The BuildNetwork function is responsible for parsing the data from the two csv files, places and links, and creating the datatype that will store them all. It consists of 3 distinct parts, the building of the network, the calculation of the maximum distance between two places, and the calculation of the longest link in the network.

After processing all places as nodes and all links as arcs, the function then goes onto calculate the two nodes furthest apart from eachother. It does this by first initialising two Node pointers as a pair and iterating through the map, calculating the distance of each pair. After it has found the maximum distance, it saves the value along with the accompanying pair of nodes for use later.

Once this has finished, it begins trying to find the longest arc (link) between two nodes. The logic is similar to the max distance section, however, this time the pair only contains neighbouring connections. After it has found the longest arc, it saves the values to be used later. I experimented with altering this logic to instead iterate through all the arcs, as each arc object contains its distance, therefore there will no extra calculations being made. This unfortunately did not end up being suitable with the current data types implementation, as you cannot easily get both associated nodes of an arc from the arc object alone, only the endNode. Therefore if I wanted to take this approach, I would need to modify the arc object to also include a member variable for the a startNode reference, which would produce extra performance overhead when using an arc for other operations. I personally did not see this trade-off as a beneficial in my program, not only because I wanted to keep the objects I created as minimal as possible, but mainly due to the fact that the MaxLink code only gets ran once, whereas there will be many more operations regarding arcs that do not need this extra variable. I thought that in a real world setting, the MaxLink will only be ran one and then potentially cached until the data changes, but the other commands will be ran multiple times with many variations. I think I made the right decision, however, there could be something that I am missing that I am simply too inexperienced to know.
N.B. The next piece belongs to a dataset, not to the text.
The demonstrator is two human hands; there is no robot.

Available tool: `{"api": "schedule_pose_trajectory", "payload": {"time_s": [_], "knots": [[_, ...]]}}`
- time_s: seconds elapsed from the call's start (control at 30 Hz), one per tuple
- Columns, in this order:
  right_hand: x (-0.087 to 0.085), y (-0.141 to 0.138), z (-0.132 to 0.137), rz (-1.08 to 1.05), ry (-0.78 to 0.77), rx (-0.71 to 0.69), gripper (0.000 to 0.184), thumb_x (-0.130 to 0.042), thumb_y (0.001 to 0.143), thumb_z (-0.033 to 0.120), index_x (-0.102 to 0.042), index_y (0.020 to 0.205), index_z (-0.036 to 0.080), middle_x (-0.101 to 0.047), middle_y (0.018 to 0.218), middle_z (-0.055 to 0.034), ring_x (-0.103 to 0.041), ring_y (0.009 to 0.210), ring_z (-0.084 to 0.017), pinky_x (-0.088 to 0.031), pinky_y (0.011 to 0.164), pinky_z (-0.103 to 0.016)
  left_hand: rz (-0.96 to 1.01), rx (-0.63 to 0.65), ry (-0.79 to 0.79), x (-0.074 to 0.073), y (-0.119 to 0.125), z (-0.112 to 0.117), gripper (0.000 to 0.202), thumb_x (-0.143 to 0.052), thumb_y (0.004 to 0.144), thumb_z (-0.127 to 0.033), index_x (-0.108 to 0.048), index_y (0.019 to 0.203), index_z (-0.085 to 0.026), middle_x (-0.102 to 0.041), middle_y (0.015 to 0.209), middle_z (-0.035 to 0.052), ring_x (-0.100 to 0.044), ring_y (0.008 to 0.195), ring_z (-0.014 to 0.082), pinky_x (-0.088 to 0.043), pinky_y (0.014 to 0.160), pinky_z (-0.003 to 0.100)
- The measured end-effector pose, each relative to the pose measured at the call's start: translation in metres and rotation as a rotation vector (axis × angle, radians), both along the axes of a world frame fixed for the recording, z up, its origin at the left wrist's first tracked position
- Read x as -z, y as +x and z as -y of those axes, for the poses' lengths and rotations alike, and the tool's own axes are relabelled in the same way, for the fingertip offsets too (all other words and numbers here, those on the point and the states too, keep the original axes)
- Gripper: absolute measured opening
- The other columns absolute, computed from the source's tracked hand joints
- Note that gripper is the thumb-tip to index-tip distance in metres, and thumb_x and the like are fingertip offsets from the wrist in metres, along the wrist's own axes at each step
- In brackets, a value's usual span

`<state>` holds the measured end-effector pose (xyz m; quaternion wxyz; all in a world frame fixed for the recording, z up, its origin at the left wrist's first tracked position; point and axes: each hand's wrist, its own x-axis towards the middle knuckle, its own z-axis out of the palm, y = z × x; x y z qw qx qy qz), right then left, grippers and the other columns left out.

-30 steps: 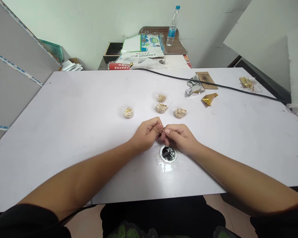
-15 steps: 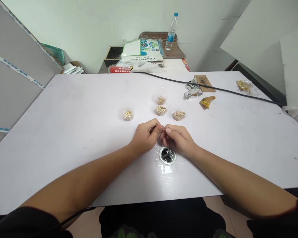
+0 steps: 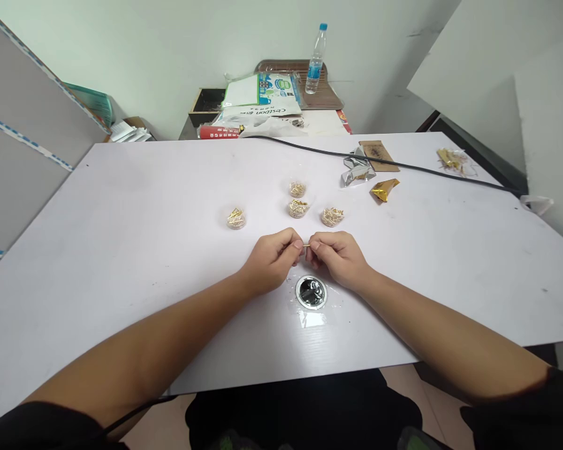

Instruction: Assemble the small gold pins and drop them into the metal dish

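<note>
A thin gold-coloured pin (image 3: 306, 245) spans the small gap between my two hands. My left hand (image 3: 278, 253) is closed, thumb and forefinger pinching one end of it. My right hand (image 3: 334, 255) pinches the other end, its remaining fingers curled under. Just beyond my hands stand several small clear round containers holding gold-coloured pins: a left one (image 3: 236, 218), a middle one (image 3: 298, 208), a rear one (image 3: 297, 189) and a right one (image 3: 332, 216). Below my fingers, a round black-centred fitting with a silver rim (image 3: 311, 292) lies under clear tape on the white table.
Across the table's far side runs a black cable (image 3: 319, 151). Near it lie silver wrappers (image 3: 358, 174), a gold wrapper (image 3: 385, 190), brown cardboard (image 3: 382, 156) and a bag of gold pieces (image 3: 451, 160). Behind the table stands a water bottle (image 3: 315, 65).
My hands have drawn slightly apart, and the pin between the fingertips now shows clearly. The whole view has shifted a little; the containers stay where they were on the table.
</note>
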<state>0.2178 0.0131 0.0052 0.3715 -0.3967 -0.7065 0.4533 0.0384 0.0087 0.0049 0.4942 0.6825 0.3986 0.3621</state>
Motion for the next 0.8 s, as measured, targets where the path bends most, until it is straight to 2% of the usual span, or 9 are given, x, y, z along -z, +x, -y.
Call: {"api": "schedule_pose_trajectory", "payload": {"time_s": [0.23,0.43,0.67,0.8], "knots": [[0.0021,0.0015,-0.0022,-0.078,-0.063,-0.053,0.031,-0.045,0.09,0.03,-0.057,0.066,0.016,-0.054,0.054,-0.0002,-0.049,0.053,-0.013,-0.039,0.055,-0.028,-0.033,-0.013,0.051,-0.0005,0.0004,-0.0001,0.016,-0.049,0.09,-0.025,-0.052,0.077,-0.016,-0.054,0.066,-0.0025,-0.043,0.057,0.0079,-0.036,0.057,0.022],[0.0056,0.0058,-0.0042,-0.153,-0.143,-0.151,0.026,-0.045,0.088,0.026,-0.059,0.07,0.015,-0.054,0.056,-0.0004,-0.05,0.057,-0.014,-0.04,0.06,-0.03,-0.023,0.003,0.09,0.0019,0.0008,0.0004,0.01,-0.05,0.09,-0.024,-0.051,0.082,-0.016,-0.056,0.073,-0.0017,-0.047,0.063,0.0083,-0.039,0.06,0.022],[0.005,0.0082,-0.0068,-0.129,-0.091,-0.176,0.028,-0.045,0.09,0.029,-0.058,0.07,0.015,-0.055,0.056,-0.0002,-0.05,0.055,-0.012,-0.039,0.057,-0.028,-0.021,0.023,0.102,0.0029,0.0006,-0.0006,0.01,-0.049,0.09,-0.024,-0.05,0.084,-0.017,-0.057,0.076,0.0,-0.052,0.069,0.0104,-0.043,0.064,0.024],[0.0028,0.0081,-0.0066,-0.003,-0.025,-0.127,0.027,-0.046,0.089,0.028,-0.057,0.067,0.015,-0.056,0.055,-0.0004,-0.05,0.052,-0.012,-0.038,0.053,-0.026,-0.058,0.0,0.142,0.0009,0.0018,0.0003,0.009,-0.05,0.089,-0.024,-0.051,0.084,-0.016,-0.058,0.075,0.0003,-0.052,0.067,0.0103,-0.043,0.064,0.024]]}}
After it has gathered the MaxDist and MaxLink data, it creates two respective output streams and stores them in the navigation class for future use for when the commands are run. Admittedly I did this so the results for the timing of both MaxLink and MaxDist would seem greatly reduced after hearing other students advice and finding out this was a common practice to the assignment. It still feels a bit cheaty though.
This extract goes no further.